Poking around online, I came across a story that led me to Eleanor & Park, a YA novel by Rainbow Rowell.  I'd never heard of Rowell, but after reading the book, I've put library holds on the two other books she has out, and will be watching for her new work.

Eleanor & Park is a YA misfit love story, set in 1986 in Omaha, Nebraska.  Eleanor is big and red-headed and poor, living with her mom, siblings, and abusive stepdad in a tiny house.  At school, she's bullied quite badly.  Park is half-Korean, into comics and punk music, popular enough but definitely other.  They fall in love, and Rowell writes about it in such specific, evocative detail that it made me feel like I was 15 again.  Holding hands on the school bus is the most intense of experiences:

As soon as he touched her, he wondered how he'd gone this long without doing it.  He rubbed his thumb through her palm and up her fingers, and was aware of her every breath.  

Park had held hands with girls before.  Girls at Skateland.  A girl at the ninth-grade dance last year. (They'd kissed while they waited for her dad to pick them up.) He'd even held Tina's hand, back when they "went" together in the sixth grade.

And always before, it had been fine.  Not much different from holding Josh's hand when they were little kids crossing the street.  Or holding his grandma's hand when she took him to church.  Maybe a little sweatier, a little more awkward.

When he'd kissed that girl last year, with his mouth dry and his eyes mostly open, Park had wondered if maybe there was something wrong with him.

He'd even wondered -- seriously, while he was kissing her, he'd wondered this -- whether he might be gay.  Except he didn't feel like kissing any guys either.  And if he thought about She-Hulk or Storm (instead of this girl, Dawn), the kissing got a lot better.

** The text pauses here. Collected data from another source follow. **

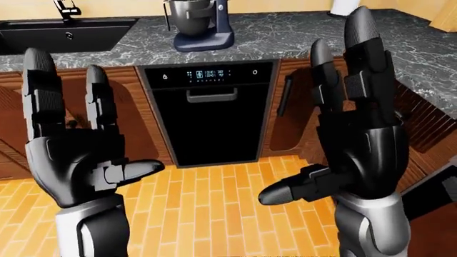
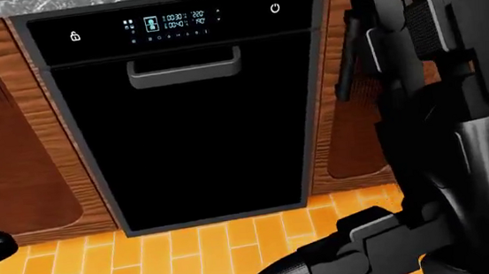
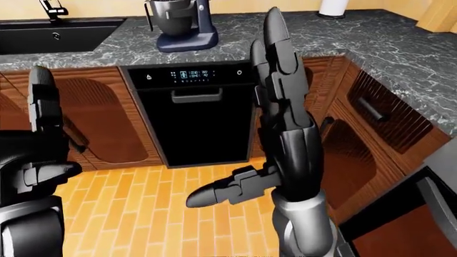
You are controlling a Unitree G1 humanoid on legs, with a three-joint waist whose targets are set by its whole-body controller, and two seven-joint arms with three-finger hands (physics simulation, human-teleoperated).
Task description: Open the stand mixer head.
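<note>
The stand mixer (image 1: pixel 204 24), with a navy body and a steel bowl, stands on the dark marble counter (image 1: pixel 285 40) at the top of the left-eye view, its head down. Both hands are raised well short of it, palms toward the camera. My left hand (image 1: pixel 85 118) is at the left of that view with fingers spread upward and nothing in it. My right hand (image 1: pixel 325 107) is at the right, also open and empty, with its thumb (image 1: pixel 285 190) pointing left. In the head view the right hand (image 2: pixel 444 133) fills the right side, and the mixer is out of that picture.
A black dishwasher (image 1: pixel 210 112) with a lit panel sits under the counter below the mixer, between wooden cabinet doors (image 1: pixel 146 112). A black sink (image 1: pixel 64 35) is at the top left. The counter turns along the right side (image 3: pixel 400 53), with a white roll (image 3: pixel 332 8) on it. The floor (image 1: pixel 207 214) is orange planks.
</note>
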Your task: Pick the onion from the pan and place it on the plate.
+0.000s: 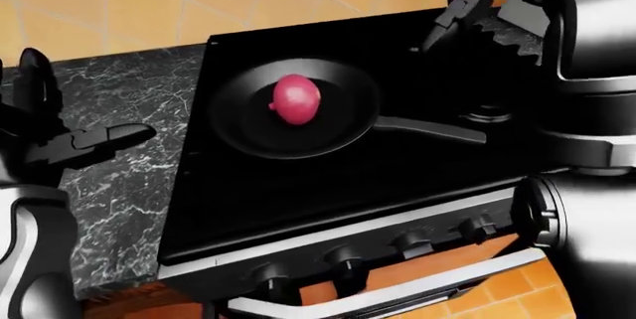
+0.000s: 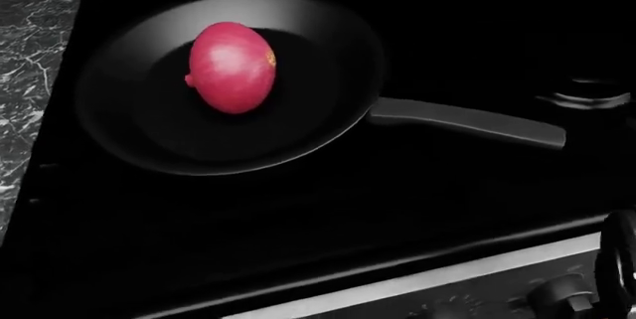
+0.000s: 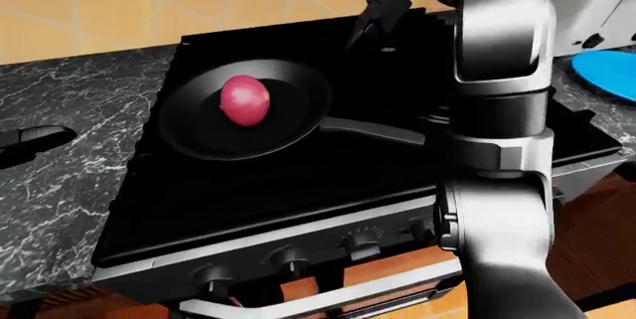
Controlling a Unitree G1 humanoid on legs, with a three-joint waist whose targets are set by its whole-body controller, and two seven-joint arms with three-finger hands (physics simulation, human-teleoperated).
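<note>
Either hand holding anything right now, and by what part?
Nothing held. The onion lies free in the pan; right hand and left hand are both open.

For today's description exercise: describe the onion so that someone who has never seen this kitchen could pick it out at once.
Start at the black stove set into the dark marbled counter. On it sits a round black pan whose handle points to the right of the head view. The onion lies inside that pan: a smooth, reddish-pink, egg-shaped bulb, the only brightly coloured thing on the stove.
</note>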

Maybe I'm not attracted to real girls, he'd thought at the time.  Maybe I'm some sort of perverted cartoon-sexual.

Or maybe, he thought now, he just didn't recognize all those other girls.  The way a computer drive will spit out a disk if it doesn't recognize the formatting.

When he touched Eleanor's hand, he recognized her.  He knew.

It's a gripping read, moving and real.  Like WonderEleanor & Park doesn't shy away from the complicated ways that teenagers are both affectionate with and cruel to each other, or from the horrendous circumstances that many kids grow up through.

So of course it's been censored.  Some high school librarians in Minnesota liked the book so much they offered it as a community read, and invited Rowell to speak.  Then a couple of parents got hold of the book and counted up the curse words in it (apparently without taking much else in as they went through) and decided that it was "dangerously obscene."  Here's Rainbow Rowell talking about it in a brief interview.

I'm no fan of censorship in any case, but here it seems particularly misguided.  Eleanor and Park are good kids, and the vast majority of the cursing in the book comes from Eleanor's stepfather and the kids who bully her -- it's language she and Park feel as abusive, and try to move away from.  Linda Holmes writes thoughtfully about this issue on her NPR blog, here.  This is the kind of book I hope Eleanor, Isabel, and Will will be reading when they're 15.